Entre o real e o fantástico
Mais do que o enredo, porém, o que importa é a atmosfera criada, entre o real e o fantástico, naquele fim de mundo perdido no tempo. O que não é dito, o que está fora do quadro e do tempo da narração é tão importante quanto o que se mostra e se diz.
A encenação é de uma austeridade e um rigor quase ascéticos, e não por acaso o filme é dedicado a Robert Bresson.
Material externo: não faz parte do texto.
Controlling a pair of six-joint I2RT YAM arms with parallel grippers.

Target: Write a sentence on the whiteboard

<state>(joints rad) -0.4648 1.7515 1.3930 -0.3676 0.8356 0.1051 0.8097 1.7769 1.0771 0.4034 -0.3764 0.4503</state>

Mas ao contrário do mestre francês, que evitava toda música não diegética, ou seja, que não fosse produzida em cena, a música de Béla Bartok e Alfred Schnittke é essencial para arrancar o filme da descrição naturalista e alçá-lo à esfera do mistério e do mito. Há algo de Tarkóvski na gravidade metafísica de certos gestos e enquadramentos, no entanto sem nenhuma afetação ou pose.
A fotografia conduz com muita habilidade o contraste entre, por um lado, o mundo concreto e cotidiano da família, circunscrito a uma gama de cores não muito distantes da terra – o amarelo da iluminação elétrica precária, o dourado da luz cambiante do fogo, o marrom escuro da mandioca, o ocre das paredes, o moreno da pele das meninas e do pai – e, por outro, o espaço luminoso da mata e do lago de águas translúcidas. A passagem entre um território e outro equivale à travessia do real ao imaginário, da opacidade à transparência.
Desastres humanos
Mas ainda estamos distantes de uma descrição minimamente fiel desse filme em que pouco é dito e muito é sugerido. A ênfase na pele e na respiração das personagens, a recorrência de instrumentos cortantes em ação, tudo sugere a iminência do sexo e da morte, ambos sempre à espreita em cada fotograma.
Esse drama em que pouca coisa acontece diante da câmera é atravessado por todos os desastres humanos possíveis: incesto, assassinato, adultério, suicídio. No “real” ou no imaginário, quem vai saber? No cinema, e é isso que importa.